The first Antarctic meteorite was discovered during the 1911–1914 Douglas Mawson Australasian Antarctic Expedition. Subsequent discoveries of three more were made in 1961 and 1964 by Russian geologists near Novolazarevskaya Station, and USGS geologists in the Thiel and Neptune Mountains. In 1969, Japanese explorers discovered nine meteorites at the Yamato Mountains, and 12 more during the 1973–1974 season, 663 during the 1974–1975 season, and 307 during the 1975–1976 season. Based on that success, William A. Cassidy received funding for ANSMET to commence in the 1976–1977 season.
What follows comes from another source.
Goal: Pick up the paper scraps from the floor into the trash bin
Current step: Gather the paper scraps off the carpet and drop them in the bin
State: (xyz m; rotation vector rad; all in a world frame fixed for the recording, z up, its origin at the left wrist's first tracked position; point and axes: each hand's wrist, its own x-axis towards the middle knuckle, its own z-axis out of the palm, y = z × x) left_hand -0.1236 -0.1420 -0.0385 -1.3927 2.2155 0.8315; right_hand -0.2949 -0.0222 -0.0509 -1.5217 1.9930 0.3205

Cassidy was the Principal Investigator for the 1976–1977 season, and subsequent seasons up to and including the 1993–1994 season.

== Importance ==
The ANSMET program, together with parallel Antarctic collection programs run by Japan, China, and other nations, is a major source of the extraterrestrial material that is available for scientific investigation. All of the material collected by ANSMET is curated for the purpose of research and public education, in contrast to meteorites collected privately, the bulk of which are frequently sold to collectors.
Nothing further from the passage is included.